### What is required
A word-for-word repetition of the records beneath this task is the expected answer.
#### Exercise inputs ####
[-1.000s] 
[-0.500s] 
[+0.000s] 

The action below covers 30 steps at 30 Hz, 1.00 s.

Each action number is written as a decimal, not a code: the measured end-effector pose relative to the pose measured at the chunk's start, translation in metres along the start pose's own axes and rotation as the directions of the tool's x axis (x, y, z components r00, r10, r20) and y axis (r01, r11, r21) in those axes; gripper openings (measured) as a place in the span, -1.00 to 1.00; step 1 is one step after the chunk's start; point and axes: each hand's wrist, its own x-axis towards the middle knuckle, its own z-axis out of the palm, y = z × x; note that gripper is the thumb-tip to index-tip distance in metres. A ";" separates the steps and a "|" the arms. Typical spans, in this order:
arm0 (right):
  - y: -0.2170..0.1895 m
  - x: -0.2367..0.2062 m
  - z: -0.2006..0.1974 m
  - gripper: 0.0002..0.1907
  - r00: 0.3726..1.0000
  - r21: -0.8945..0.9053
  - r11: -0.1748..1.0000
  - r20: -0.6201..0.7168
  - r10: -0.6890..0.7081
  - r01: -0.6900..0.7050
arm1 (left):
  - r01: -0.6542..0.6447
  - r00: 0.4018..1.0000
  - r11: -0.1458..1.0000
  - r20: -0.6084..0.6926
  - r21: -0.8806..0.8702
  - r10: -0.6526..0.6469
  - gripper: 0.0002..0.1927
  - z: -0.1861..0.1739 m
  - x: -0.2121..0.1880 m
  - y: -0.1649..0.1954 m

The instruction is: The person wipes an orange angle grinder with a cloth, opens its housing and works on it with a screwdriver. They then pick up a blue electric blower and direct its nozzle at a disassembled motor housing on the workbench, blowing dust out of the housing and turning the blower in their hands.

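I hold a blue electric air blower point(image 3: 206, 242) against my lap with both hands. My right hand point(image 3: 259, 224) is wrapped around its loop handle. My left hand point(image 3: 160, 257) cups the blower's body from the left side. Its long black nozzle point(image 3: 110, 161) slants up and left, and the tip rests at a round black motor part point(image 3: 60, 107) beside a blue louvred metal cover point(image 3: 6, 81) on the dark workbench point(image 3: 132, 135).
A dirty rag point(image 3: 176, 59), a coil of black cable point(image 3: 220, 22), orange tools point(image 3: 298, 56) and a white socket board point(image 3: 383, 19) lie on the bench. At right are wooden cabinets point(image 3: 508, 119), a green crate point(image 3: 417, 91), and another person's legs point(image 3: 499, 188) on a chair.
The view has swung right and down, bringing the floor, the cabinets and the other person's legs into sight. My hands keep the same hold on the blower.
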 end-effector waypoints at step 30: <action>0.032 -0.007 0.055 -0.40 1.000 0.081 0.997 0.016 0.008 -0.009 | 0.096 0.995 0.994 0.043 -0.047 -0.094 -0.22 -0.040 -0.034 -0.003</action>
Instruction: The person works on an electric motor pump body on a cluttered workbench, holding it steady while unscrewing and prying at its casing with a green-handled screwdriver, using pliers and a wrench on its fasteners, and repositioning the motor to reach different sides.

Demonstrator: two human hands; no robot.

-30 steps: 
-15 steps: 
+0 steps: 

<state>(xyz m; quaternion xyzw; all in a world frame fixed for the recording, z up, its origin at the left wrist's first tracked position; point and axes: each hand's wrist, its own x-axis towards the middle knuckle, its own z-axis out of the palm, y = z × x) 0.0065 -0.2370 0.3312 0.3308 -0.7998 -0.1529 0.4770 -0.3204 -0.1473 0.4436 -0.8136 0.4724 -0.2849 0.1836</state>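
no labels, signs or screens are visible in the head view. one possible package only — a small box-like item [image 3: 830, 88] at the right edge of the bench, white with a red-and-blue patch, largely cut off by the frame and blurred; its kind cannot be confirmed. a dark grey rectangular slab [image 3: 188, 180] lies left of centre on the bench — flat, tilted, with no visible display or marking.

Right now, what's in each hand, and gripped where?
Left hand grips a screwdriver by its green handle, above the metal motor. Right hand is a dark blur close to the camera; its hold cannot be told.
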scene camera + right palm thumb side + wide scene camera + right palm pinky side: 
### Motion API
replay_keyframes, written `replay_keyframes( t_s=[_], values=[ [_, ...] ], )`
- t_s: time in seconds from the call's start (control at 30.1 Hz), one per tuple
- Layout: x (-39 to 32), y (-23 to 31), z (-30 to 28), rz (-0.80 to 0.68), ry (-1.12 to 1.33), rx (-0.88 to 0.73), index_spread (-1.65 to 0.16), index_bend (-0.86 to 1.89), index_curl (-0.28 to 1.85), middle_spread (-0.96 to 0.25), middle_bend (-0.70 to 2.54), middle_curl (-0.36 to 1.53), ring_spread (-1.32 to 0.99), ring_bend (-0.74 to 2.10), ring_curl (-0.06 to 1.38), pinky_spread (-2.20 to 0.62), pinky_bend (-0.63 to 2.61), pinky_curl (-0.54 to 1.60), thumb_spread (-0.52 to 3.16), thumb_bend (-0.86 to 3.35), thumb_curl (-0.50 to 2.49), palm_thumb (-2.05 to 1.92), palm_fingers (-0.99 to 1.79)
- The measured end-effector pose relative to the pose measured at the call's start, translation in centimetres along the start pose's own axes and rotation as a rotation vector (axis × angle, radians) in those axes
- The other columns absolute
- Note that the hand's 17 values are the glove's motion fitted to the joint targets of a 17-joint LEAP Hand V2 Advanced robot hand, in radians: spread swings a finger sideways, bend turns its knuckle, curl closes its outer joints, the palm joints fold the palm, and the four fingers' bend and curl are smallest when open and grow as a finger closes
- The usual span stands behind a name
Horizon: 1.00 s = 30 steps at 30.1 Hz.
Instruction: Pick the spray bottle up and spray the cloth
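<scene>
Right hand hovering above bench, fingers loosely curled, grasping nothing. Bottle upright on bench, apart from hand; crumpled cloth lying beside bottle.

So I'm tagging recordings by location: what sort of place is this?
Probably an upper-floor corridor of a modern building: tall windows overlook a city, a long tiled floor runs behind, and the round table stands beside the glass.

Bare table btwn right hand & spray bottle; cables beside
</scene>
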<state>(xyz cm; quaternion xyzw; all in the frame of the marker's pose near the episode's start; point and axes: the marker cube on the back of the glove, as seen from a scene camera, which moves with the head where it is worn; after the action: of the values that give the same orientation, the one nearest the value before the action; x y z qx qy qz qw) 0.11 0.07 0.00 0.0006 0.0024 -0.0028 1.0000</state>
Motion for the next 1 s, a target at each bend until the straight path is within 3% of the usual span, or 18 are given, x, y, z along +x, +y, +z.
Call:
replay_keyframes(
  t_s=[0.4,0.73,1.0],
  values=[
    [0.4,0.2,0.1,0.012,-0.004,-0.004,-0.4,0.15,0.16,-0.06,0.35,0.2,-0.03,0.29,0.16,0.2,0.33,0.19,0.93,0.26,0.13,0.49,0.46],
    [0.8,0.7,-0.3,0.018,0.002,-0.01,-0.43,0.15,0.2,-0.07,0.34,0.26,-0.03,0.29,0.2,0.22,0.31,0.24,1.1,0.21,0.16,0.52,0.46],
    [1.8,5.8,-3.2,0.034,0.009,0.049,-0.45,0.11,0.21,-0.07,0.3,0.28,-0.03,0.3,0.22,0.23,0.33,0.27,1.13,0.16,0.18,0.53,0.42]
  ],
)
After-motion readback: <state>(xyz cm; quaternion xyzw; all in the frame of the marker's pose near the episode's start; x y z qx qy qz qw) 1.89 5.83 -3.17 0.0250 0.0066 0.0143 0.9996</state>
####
### Answer to the exercise
[-1.000s] 
[-0.500s] 
[+0.000s] 

The action below covers 30 steps at 30 Hz, 1.00 s.

Each action number is written as a decimal, not a code: the measured end-effector pose relative to the pose measured at the chunk's start, translation in metres along the start pose's own axes and rotation as the directions of the tool's x axis (x, y, z components r00, r10, r20) and y axis (r01, r11, r21) in those axes; gripper openings (measured) as a place in the span, -1.00 to 1.00; step 1 is one step after the chunk's start; point and axes: each hand's wrist, its own x-axis towards the middle knuckle, its own z-axis out of the palm, y = z × x; note that gripper is the thumb-tip to index-tip distance in metres. A ";" separates the steps and a "|" the arms. Typical spans, in this order:
arm0 (right):
  - y: -0.2170..0.1895 m
  - x: -0.2367..0.2062 m
  - z: -0.2006..0.1974 m
  - gripper: 0.0002..0.1907
  - r00: 0.3726..1.0000
  - r21: -0.8945..0.9053
  - r11: -0.1748..1.0000
  - r20: -0.6201..0.7168
  - r10: -0.6890..0.7081
  - r01: -0.6900..0.7050
arm1 (left):
  - r01: -0.6542..0.6447
  - r00: 0.4018..1.0000
  - r11: -0.1458..1.0000
  - r20: -0.6084..0.6926
  - r21: -0.8806..0.8702
  - r10: -0.6526..0.6469
  - gripper: 0.0002..0.1927
  - z: -0.1861..0.1739 m
  - x: -0.2121..0.1880 m
  - y: -0.1649..0.1954 m

The instruction is: The person wipes an orange angle grinder with a cloth, opens its housing and works on it with a screwdriver. They then pick up a blue electric blower and direct its nozzle at a disassembled motor housing on the workbench, blowing dust out of the housing and turning the blower in their hands.

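I hold a blue electric air blower point(image 3: 206, 242) against my lap with both hands. My right hand point(image 3: 259, 224) is wrapped around its loop handle. My left hand point(image 3: 160, 257) cups the blower's body from the left side. Its long black nozzle point(image 3: 110, 161) slants up and left, and the tip rests at a round black motor part point(image 3: 60, 107) beside a blue louvred metal cover point(image 3: 6, 81) on the dark workbench point(image 3: 132, 135).
A dirty rag point(image 3: 176, 59), a coil of black cable point(image 3: 220, 22), orange tools point(image 3: 298, 56) and a white socket board point(image 3: 383, 19) lie on the bench. At right are wooden cabinets point(image 3: 508, 119), a green crate point(image 3: 417, 91), and another person's legs point(image 3: 499, 188) on a chair.
The view has swung right and down, bringing the floor, the cabinets and the other person's legs into sight. My hands keep the same hold on the blower.
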 end-effector waypoints at step 30: <action>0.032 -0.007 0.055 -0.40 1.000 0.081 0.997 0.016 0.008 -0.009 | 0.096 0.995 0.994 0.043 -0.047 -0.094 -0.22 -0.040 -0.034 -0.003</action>
Instruction: The person works on an electric motor pump body on a cluttered workbench, holding it steady while unscrewing and prying at its casing with a green-handled screwdriver, using pliers and a wrench on its fasteners, and repositioning the motor to reach different sides.

Demonstrator: two human hands; no robot.

-30 steps: 
-15 steps: 
+0 steps: 

<state>(xyz m; quaternion xyzw; all in a world frame fixed for the recording, z up, its origin at the left wrist's first tracked position; point and axes: each hand's wrist, its own x-axis towards the middle knuckle, its own z-axis out of the palm, y = z × x) 0.0065 -0.2370 0.3312 0.3308 -0.7998 -0.1529 0.4770 -0.3204 -0.1473 0.4436 -0.8136 0.4724 -0.2849 0.1836</state>
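no labels, signs or screens are visible in the head view. one possible package only — a small box-like item [image 3: 830, 88] at the right edge of the bench, white with a red-and-blue patch, largely cut off by the frame and blurred; its kind cannot be confirmed. a dark grey rectangular slab [image 3: 188, 180] lies left of centre on the bench — flat, tilted, with no visible display or marking.

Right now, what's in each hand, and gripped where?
Left hand grips a screwdriver by its green handle, above the metal motor. Right hand is a dark blur close to the camera; its hold cannot be told.
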scene camera + right palm thumb side + wide scene camera + right palm pinky side: 
### Motion API
replay_keyframes, written `replay_keyframes( t_s=[_], values=[ [_, ...] ], )`
- t_s: time in seconds from the call's start (control at 30.1 Hz), one per tuple
- Layout: x (-39 to 32), y (-23 to 31), z (-30 to 28), rz (-0.80 to 0.68), ry (-1.12 to 1.33), rx (-0.88 to 0.73), index_spread (-1.65 to 0.16), index_bend (-0.86 to 1.89), index_curl (-0.28 to 1.85), middle_spread (-0.96 to 0.25), middle_bend (-0.70 to 2.54), middle_curl (-0.36 to 1.53), ring_spread (-1.32 to 0.99), ring_bend (-0.74 to 2.10), ring_curl (-0.06 to 1.38), pinky_spread (-2.20 to 0.62), pinky_bend (-0.63 to 2.61), pinky_curl (-0.54 to 1.60), thumb_spread (-0.52 to 3.16), thumb_bend (-0.86 to 3.35), thumb_curl (-0.50 to 2.49), palm_thumb (-2.05 to 1.92), palm_fingers (-0.99 to 1.79)
- The measured end-effector pose relative to the pose measured at the call's start, translation in centimetres along the start pose's own axes and rotation as a rotation vector (axis × angle, radians) in those axes
- The other columns absolute
- Note that the hand's 17 values are the glove's motion fitted to the joint targets of a 17-joint LEAP Hand V2 Advanced robot hand, in radians: spread swings a finger sideways, bend turns its knuckle, curl closes its outer joints, the palm joints fold the palm, and the four fingers' bend and curl are smallest when open and grow as a finger closes
- The usual span stands behind a name
Horizon: 1.00 s = 30 steps at 30.1 Hz.
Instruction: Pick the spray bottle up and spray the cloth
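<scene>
Right hand hovering above bench, fingers loosely curled, grasping nothing. Bottle upright on bench, apart from hand; crumpled cloth lying beside bottle.

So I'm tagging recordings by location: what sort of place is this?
Probably an upper-floor corridor of a modern building: tall windows overlook a city, a long tiled floor runs behind, and the round table stands beside the glass.

Bare table btwn right hand & spray bottle; cables beside
</scene>
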<state>(xyz cm; quaternion xyzw; all in the frame of the marker's pose near the episode's start; point and axes: the marker cube on the back of the glove, as seen from a scene camera, which moves with the head where it is worn; after the action: of the values that give the same orientation, the one nearest the value before the action; x y z qx qy qz qw) 0.11 0.07 0.00 0.0006 0.0024 -0.0028 1.0000</state>
Motion for the next 1 s, a target at each bend until the straight path is within 3% of the usual span, or 18 are given, x, y, z along +x, +y, +z.
Call:
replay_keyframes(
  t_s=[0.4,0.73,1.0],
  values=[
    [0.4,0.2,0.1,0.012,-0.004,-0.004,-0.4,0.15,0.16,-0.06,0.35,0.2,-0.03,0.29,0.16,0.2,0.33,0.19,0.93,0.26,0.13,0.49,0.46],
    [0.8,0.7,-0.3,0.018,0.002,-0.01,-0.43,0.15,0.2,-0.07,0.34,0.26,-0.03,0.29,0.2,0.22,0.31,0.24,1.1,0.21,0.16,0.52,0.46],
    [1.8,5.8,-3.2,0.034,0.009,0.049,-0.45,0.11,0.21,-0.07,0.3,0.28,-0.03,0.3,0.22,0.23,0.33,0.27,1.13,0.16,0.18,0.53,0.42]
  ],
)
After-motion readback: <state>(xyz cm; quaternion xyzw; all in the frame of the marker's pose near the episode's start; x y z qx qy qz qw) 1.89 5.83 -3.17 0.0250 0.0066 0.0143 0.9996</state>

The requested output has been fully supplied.